> _Task goal_: Among the lines below, restate word for word only those from the line with "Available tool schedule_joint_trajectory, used" through the line with "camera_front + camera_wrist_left", with both end lines kept.
Exercise data START
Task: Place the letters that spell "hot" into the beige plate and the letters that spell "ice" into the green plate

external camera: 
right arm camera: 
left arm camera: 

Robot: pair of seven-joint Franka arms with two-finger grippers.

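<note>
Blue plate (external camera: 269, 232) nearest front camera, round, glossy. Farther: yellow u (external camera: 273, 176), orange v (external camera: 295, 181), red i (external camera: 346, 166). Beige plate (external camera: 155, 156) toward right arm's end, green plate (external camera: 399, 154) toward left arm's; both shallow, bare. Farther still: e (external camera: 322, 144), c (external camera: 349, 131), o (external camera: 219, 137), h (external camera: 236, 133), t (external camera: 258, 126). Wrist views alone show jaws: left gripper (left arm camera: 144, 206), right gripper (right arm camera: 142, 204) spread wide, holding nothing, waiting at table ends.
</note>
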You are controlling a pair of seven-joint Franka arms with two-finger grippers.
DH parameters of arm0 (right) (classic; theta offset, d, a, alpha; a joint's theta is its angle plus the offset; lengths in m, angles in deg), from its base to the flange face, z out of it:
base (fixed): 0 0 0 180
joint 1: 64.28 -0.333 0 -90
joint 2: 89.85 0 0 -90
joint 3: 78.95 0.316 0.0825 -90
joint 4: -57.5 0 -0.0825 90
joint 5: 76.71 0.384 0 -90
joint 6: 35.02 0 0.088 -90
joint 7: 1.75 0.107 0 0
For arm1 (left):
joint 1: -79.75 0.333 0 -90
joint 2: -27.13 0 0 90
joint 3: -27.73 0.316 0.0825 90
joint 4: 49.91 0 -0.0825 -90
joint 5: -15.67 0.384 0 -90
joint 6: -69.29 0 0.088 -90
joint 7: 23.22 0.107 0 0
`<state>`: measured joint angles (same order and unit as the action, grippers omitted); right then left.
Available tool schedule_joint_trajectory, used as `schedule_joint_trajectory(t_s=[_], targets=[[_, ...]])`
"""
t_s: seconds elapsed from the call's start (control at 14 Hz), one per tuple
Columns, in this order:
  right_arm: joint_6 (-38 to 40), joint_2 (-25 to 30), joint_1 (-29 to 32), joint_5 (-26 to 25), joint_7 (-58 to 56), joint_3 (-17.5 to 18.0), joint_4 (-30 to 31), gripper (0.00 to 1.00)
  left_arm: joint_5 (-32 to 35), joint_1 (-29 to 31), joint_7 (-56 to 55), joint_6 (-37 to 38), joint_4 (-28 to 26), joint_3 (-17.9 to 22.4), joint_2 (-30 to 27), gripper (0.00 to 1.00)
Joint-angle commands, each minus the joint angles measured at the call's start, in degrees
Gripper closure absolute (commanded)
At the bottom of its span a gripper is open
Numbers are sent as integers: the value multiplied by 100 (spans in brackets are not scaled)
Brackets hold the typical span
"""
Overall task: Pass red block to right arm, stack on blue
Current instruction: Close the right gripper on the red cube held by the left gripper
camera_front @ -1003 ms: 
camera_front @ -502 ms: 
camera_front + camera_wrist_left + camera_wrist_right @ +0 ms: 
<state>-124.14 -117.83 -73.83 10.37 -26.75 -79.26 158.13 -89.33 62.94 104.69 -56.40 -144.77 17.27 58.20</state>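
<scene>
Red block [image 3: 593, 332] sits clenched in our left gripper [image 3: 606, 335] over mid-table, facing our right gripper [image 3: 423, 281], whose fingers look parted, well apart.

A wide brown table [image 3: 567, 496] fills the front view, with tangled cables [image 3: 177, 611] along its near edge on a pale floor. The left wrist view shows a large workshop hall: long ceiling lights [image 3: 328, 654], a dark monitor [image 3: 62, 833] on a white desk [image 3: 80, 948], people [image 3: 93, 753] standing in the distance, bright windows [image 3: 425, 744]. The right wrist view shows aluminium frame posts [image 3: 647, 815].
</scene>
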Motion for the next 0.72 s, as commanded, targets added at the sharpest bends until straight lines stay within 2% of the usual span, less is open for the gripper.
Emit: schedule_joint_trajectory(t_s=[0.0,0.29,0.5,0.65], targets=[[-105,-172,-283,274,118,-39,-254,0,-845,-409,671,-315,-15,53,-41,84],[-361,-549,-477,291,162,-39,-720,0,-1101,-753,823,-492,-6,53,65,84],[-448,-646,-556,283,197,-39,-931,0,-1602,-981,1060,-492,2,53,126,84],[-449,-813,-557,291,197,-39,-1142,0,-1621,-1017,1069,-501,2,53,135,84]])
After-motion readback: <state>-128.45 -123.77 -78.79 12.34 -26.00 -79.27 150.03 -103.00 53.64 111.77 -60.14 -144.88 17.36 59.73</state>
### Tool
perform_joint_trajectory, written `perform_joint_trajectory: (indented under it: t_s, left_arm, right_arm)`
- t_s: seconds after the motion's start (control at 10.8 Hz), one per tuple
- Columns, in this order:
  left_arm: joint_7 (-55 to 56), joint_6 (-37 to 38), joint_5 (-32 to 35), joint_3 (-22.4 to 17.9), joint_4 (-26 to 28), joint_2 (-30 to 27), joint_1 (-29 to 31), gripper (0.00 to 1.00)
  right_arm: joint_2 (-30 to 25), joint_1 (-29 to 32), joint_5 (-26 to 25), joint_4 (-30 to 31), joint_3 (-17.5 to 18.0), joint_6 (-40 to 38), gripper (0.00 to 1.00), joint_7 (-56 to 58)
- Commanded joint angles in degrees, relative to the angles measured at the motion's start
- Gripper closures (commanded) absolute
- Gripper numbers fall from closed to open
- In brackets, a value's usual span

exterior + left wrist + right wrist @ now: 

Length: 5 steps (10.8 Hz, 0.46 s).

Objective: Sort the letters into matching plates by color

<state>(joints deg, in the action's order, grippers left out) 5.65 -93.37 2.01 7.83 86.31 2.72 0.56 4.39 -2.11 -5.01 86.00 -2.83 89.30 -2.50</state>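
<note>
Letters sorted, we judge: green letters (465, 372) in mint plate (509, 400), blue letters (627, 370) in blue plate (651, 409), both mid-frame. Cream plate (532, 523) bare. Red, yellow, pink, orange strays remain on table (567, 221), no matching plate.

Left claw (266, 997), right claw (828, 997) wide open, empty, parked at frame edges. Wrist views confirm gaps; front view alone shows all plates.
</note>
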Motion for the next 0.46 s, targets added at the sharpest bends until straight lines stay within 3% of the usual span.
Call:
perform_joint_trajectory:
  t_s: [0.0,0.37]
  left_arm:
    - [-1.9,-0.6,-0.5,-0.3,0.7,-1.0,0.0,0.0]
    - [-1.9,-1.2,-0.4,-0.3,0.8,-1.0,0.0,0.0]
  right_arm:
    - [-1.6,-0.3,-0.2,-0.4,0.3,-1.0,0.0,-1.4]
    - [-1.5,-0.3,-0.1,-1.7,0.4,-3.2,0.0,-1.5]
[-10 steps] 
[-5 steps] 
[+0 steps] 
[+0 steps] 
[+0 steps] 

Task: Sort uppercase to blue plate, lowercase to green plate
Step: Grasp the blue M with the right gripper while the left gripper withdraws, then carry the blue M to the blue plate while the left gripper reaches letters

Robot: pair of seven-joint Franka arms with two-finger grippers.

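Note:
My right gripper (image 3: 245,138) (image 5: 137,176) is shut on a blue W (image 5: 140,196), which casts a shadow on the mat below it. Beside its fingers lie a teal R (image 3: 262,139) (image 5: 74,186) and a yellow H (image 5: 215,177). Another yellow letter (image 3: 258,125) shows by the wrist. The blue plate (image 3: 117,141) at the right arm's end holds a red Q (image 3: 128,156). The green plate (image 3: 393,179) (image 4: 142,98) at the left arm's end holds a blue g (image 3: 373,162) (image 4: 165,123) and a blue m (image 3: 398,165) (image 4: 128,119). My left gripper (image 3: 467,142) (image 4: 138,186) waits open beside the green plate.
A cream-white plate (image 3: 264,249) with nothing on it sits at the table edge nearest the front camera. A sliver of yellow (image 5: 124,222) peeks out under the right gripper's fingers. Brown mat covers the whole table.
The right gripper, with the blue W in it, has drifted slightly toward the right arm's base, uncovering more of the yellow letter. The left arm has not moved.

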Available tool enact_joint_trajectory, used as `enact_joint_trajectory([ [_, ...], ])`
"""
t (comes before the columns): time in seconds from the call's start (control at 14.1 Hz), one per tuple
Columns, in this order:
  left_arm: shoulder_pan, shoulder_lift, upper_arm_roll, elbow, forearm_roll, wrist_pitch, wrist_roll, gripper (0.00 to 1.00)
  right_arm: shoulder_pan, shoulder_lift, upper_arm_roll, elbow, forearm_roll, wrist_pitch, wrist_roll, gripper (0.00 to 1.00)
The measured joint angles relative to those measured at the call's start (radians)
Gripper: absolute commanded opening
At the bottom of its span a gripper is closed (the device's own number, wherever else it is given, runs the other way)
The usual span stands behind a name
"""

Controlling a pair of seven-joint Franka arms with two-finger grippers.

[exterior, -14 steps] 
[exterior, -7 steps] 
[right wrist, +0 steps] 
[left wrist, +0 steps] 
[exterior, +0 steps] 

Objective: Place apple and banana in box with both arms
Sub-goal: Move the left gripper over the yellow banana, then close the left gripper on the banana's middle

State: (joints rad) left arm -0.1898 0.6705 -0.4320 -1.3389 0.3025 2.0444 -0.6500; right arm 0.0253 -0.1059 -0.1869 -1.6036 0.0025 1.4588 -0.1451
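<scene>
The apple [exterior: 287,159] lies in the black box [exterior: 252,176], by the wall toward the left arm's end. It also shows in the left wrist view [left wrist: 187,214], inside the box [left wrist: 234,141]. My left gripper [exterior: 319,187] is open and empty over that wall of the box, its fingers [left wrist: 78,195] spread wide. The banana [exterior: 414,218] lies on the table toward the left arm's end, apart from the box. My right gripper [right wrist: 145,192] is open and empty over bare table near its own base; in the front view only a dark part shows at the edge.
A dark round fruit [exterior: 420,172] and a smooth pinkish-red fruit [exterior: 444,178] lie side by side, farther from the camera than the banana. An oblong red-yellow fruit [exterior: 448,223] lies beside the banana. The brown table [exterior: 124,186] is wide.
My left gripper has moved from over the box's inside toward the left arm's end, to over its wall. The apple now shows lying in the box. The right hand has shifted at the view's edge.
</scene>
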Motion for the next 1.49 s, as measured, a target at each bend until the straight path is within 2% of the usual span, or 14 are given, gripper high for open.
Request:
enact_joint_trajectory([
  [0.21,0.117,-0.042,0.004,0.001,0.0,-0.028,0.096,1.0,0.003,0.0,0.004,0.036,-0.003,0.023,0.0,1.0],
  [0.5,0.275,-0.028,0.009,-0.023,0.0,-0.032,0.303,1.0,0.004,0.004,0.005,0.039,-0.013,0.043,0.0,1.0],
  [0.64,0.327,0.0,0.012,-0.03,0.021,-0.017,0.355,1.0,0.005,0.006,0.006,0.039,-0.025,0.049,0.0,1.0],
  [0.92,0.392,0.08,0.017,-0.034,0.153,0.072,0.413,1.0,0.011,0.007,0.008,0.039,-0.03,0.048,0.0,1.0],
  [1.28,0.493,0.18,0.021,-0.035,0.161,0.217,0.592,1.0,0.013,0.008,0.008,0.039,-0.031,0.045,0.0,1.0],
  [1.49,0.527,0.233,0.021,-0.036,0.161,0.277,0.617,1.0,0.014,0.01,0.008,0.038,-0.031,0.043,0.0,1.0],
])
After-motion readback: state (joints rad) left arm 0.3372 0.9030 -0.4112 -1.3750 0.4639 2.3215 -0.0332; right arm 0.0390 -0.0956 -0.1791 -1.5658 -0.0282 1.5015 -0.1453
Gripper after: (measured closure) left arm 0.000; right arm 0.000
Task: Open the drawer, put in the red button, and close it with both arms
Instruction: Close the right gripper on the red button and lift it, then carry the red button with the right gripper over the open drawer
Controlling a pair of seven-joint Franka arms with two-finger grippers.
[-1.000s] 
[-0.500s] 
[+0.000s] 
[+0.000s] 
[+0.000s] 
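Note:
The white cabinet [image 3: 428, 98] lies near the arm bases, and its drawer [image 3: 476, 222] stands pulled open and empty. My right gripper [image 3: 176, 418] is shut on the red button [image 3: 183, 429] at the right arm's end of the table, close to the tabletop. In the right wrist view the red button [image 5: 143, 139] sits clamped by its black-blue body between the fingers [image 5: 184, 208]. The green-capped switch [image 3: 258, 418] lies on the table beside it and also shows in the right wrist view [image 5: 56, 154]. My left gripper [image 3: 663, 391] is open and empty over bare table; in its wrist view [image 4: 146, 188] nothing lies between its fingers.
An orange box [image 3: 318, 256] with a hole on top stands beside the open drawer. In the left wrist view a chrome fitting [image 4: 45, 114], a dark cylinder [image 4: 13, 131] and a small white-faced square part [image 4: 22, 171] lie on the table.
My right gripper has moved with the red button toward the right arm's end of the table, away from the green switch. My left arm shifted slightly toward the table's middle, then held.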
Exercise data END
> _Output for this exercise_:
Available tool schedule_joint_trajectory, used as `schedule_joint_trajectory(t_s=[_], targets=[[_, ...]])`
"""
t_s: seconds elapsed from the call's start (control at 14 Hz), one per tuple
Columns, in this order:
  right_arm: joint_6 (-38 to 40), joint_2 (-25 to 30), joint_1 (-29 to 32), joint_5 (-26 to 25), joint_7 (-58 to 56), joint_3 (-17.5 to 18.0), joint_4 (-30 to 31), gripper (0.00 to 1.00)
  left_arm: joint_5 (-32 to 35), joint_1 (-29 to 31), joint_7 (-56 to 55), joint_6 (-37 to 38), joint_4 (-28 to 26), joint_3 (-17.9 to 22.4), joint_2 (-30 to 27), gripper (0.00 to 1.00)
Joint-angle commands, each minus the joint angles measured at the call's start, in degrees
Gripper closure absolute (commanded)
At the bottom of its span a gripper is open
Numbers are sent as integers: the value multiplied by 100 (spans in brackets are not scaled)
Brackets hold the typical span
"""
Overall task: Pass red block to right arm, stack on blue
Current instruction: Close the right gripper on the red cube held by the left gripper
camera_front @ -1003 ms: 
camera_front @ -502 ms: 
camera_front + camera_wrist_left + camera_wrist_right @ +0 ms: 

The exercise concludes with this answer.